Sinologie

Junior-Professorin Dr. Yu-chin TSENG 曾育勤

Junior-Professorin für Moderne Taiwan-Studien an der Abteilung für Sinologie, Universität Tübingen

Akademischer Werdegang

  • Seit April 2018 Junior-Professorin, Abteilung für Sinologie, Universität Tübingen
  • Seit April 2018 Co-Direktorin, European Research Center on Contemporary Taiwan (ERCCT), Universität Tübingen
  • 2015-2017 Postdoc Research Fellow, European Research Center on Contemporary Taiwan (ERCCT), Universität Tübingen
  • 2015 Doktorgrad in Soziologie, Universität Essex
  • 2013-2015 Lehrbeauftragte, Abteilung für Soziologie, Universität Essex
  • 2013-2015 Lehrbeauftragte, Centre for Interdisciplinary Studies in the Humanities (CISH), Universität Essex
  • 2013-2014 Forschungsangestellte, Essex Business and Human Rights Project, Universität Essex

Forschungsschwerpunkte
Die Forschungsinteressen von Jun.-Prof.
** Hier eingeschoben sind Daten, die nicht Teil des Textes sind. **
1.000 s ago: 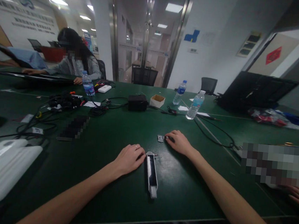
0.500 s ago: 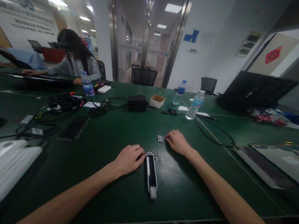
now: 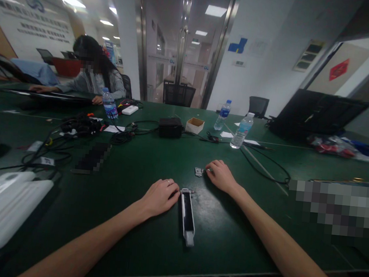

Tseng liegen in den Themengebieten Migration, globale Mobilität, Geschlecht und Intimität, Staatsbürgerschaft sowie asiatische Politik. Ihr Postdoc-Projekt befasste sich mit dem Aufeinandertreffen zwischen internationaler Mobilität Hochgebildeter und transkulturellen Heiratens – eine Kombination, die für die Zunahme transnationaler Paare in Drittstaaten verantwortlich ist und stark durch unterschiedliche staatliche Politiken beeinflusst wird. Ihre Doktorarbeit "Becoming Taiwanese: The Politics and Struggles of Marriage Immigrants from Mainland China to Taiwan" untersuchte soziale, politische und rechtliche Hürden festlandchinesischer, in Taiwan lebender verheirateter Frauen, insbesondere ihre kollektiven Bewegungen für soziale Anerkennung und Gerechtigkeit. Ein Teil der Dissertation wurde als Buchkapitel bei Routledge 2014 veröffentlicht. Aufbauend auf ihrer Doktorarbeit arbeitet sie derzeit daran, wie sich Migranten zur Wehr setzen und für sich neu definieren, was einen 'guten Bürger' (zum Beispiel eine 'gute Frau' oder 'gute Mutter') in Taiwan ausmachen soll. Ein zentrales Thema ihrer vorangegangenen Arbeiten liegt auf dem Einfluss, den breite gesellschaftliche Veränderungen und staatliche Macht über die Privatsphäre auf Migranten ausübt, mit Schwerpunkt auf Geschlecht, Intimität und Immigrationsrechten. Ihre aktuelle Forschung fokussiert auf zwei Bereiche. Zunächst betrifft dies Untersuchungen über chinesische Unternehmer in Südeuropa in Zeiten einer fortwährenden ökonomischen Krise. Weiterhin beschäftigt sie sich mit Dynamiken zwischen urbanem Regierungshandeln und der Verdrängung von Vertragsarbeitsmigranten in Taiwan.

Wichtigste Publikationen
Jun.-Prof. Tseng hat bei Routledge (2014) und im Asia and Pacific Migration Journal (2017) zur Einforderung von Rechten chinesischer Heiratsimmigranten in Taiwan publiziert. In ihrem Artikel "Should I stay or should I go? Migration Trajectories of Chinese-Taiwanese Couples in Third countries" schaut sie sich Migrationsbewegungen sino-taiwanischer Paare an, die sich im Ausland begegnet sind und transnationale und transkulturelle Familien gegründet haben.

Weitere Aktivitäten
Jun.-Prof. Tseng ist Co-Direktorin des European Research Center on Contemporary Taiwan (ERCCT) an der Universität Tübingen, welches wissenschaftliche Arbeiten über Taiwan in Europa fördert und stärkt. Sie ist Gast-Editorin eines Sonderhefts von Translocal Chinese: East Asian Perspectives (Frühjahr 2019) und arbeitet eng mit dem Centre for Migration Studies in Essex zusammen. Sie beteiligt sich an Online-Plattformen mit Beiträgen aus dem Bereich ihrer Expertise.